_Assigned task_. Please reproduce all of the data below exactly, leaving each picture out.

_Data provided_.
Segment Open
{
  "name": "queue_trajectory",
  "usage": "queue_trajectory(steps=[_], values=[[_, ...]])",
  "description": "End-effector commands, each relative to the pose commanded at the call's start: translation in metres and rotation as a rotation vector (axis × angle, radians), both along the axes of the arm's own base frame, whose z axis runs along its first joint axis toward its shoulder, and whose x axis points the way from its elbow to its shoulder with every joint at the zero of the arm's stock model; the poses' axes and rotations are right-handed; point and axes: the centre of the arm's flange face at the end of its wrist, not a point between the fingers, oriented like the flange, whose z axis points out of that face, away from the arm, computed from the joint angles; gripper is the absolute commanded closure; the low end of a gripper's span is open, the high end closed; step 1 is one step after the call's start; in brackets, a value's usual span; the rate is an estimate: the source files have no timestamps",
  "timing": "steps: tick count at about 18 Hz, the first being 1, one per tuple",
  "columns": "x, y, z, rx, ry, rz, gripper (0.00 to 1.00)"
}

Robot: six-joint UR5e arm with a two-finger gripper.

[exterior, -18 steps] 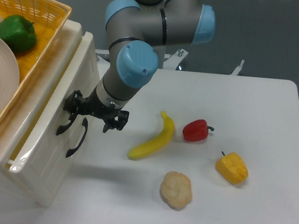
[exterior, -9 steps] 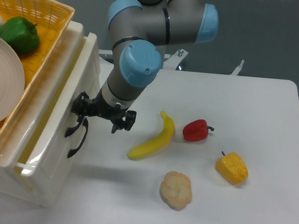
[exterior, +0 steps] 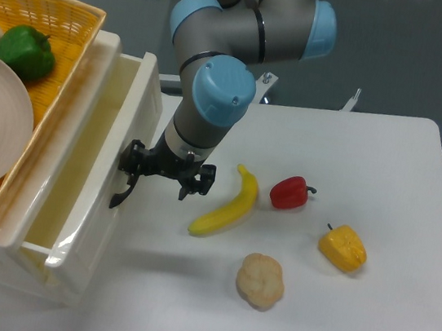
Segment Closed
_Exercise solution_.
{
  "name": "queue_trajectory",
  "usage": "queue_trajectory(steps=[_], values=[[_, ...]])",
  "description": "End-effector commands, each relative to the pose commanded at the call's start: translation in metres and rotation as a rotation vector (axis × angle, radians), both along the axes of the arm's own base frame, whose z axis runs along its first joint axis toward its shoulder, and whose x axis points the way from its elbow to its shoulder with every joint at the zero of the arm's stock model; the poses' axes and rotations are right-handed; point and axes: the centre of the arm's flange face at the end of its wrist, not a point between the fingers, oriented like the flange, whose z axis points out of that face, away from the arm, computed from the joint angles; gripper is the absolute commanded closure; the low end of a gripper's span is open, the high end closed; step 1 is one step after the call's start; in brackets, a value's usual span; the rate is an estimate: the source files have no timestamps",
  "timing": "steps: tick count at about 18 Hz, the first being 1, one per tuple",
  "columns": "x, y, z, rx, ry, rz, gripper (0.00 to 1.00)"
}

Robot: six-joint UR5e arm with a two-finger gripper.

[exterior, -18 steps] 
[exterior, -9 steps] 
[exterior, +0 steps] 

The output is complete as shown.